* _YOUR OBJECTIVE_:
Return the data below, unchanged.

* _STORED DATA_:

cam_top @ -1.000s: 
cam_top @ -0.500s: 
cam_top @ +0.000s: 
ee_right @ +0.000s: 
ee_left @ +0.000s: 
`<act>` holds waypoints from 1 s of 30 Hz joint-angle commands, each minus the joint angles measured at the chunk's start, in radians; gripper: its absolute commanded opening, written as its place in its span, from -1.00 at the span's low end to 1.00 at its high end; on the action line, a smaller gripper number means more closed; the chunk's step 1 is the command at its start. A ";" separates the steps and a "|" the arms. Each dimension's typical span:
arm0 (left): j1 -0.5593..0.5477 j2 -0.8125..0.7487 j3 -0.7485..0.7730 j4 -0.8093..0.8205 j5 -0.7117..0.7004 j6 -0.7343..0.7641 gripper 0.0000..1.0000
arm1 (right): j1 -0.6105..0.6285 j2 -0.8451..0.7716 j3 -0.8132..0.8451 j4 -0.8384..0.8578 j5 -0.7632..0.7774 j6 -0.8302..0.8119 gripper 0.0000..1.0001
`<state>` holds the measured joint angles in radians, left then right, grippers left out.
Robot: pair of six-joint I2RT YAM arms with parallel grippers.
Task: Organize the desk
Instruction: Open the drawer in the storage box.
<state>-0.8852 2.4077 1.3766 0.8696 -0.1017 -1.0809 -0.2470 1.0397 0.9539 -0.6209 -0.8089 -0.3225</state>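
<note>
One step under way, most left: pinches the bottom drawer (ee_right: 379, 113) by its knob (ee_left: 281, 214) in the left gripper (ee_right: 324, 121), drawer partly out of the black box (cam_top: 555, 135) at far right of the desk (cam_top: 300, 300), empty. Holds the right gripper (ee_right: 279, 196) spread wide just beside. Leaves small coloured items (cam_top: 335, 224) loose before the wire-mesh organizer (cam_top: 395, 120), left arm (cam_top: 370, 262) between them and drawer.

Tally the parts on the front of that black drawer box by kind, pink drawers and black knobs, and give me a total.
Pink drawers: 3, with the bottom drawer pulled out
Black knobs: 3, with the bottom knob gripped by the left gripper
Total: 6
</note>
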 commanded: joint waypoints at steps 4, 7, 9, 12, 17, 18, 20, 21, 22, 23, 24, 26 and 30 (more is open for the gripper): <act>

* _PROBLEM SOLUTION_:
cam_top @ -1.000s: 
cam_top @ -0.500s: 
cam_top @ +0.000s: 
ee_right @ +0.000s: 
ee_left @ +0.000s: 
`<act>` holds waypoints from 1 s of 30 Hz joint-angle commands, each minus the joint angles measured at the chunk's start, in radians; gripper: its absolute commanded opening, written as its place in its span, from -1.00 at the span's low end to 1.00 at its high end; on the action line, a smaller gripper number means more closed; the chunk's step 1 is the command at its start. A ";" separates the steps and a "|" the arms. Each dimension's typical span:
arm0 (left): j1 -0.5593..0.5477 j2 -0.8125..0.7487 j3 -0.7485..0.7730 j4 -0.8093..0.8205 j5 -0.7117..0.7004 j6 -0.7343..0.7641 gripper 0.0000..1.0000
arm1 (right): j1 -0.6105..0.6285 j2 -0.8451..0.7716 j3 -0.8132..0.8451 j4 -0.8384..0.8578 j5 -0.7632..0.7774 j6 -0.8302..0.8119 gripper 0.0000..1.0001
`<state>` holds the measured joint angles in radians, left then right, grippers left out.
Robot: pair of six-joint I2RT YAM arms with parallel grippers.
Task: Organize the desk
Instruction: Open the drawer in the storage box.
<state>-0.8852 2.4077 1.3766 0.8696 -0.1017 -1.0809 -0.2470 1.0397 0.9539 -0.6209 -0.8089 -0.3225</state>
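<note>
One step under way, most left: pinches the bottom drawer (ee_right: 379, 113) by its knob (ee_left: 281, 214) in the left gripper (ee_right: 324, 121), drawer partly out of the black box (cam_top: 555, 135) at far right of the desk (cam_top: 300, 300), empty. Holds the right gripper (ee_right: 279, 196) spread wide just beside. Leaves small coloured items (cam_top: 335, 224) loose before the wire-mesh organizer (cam_top: 395, 120), left arm (cam_top: 370, 262) between them and drawer.

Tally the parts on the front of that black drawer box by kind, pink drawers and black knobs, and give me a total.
Pink drawers: 3, with the bottom drawer pulled out
Black knobs: 3, with the bottom knob gripped by the left gripper
Total: 6
</note>
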 commanded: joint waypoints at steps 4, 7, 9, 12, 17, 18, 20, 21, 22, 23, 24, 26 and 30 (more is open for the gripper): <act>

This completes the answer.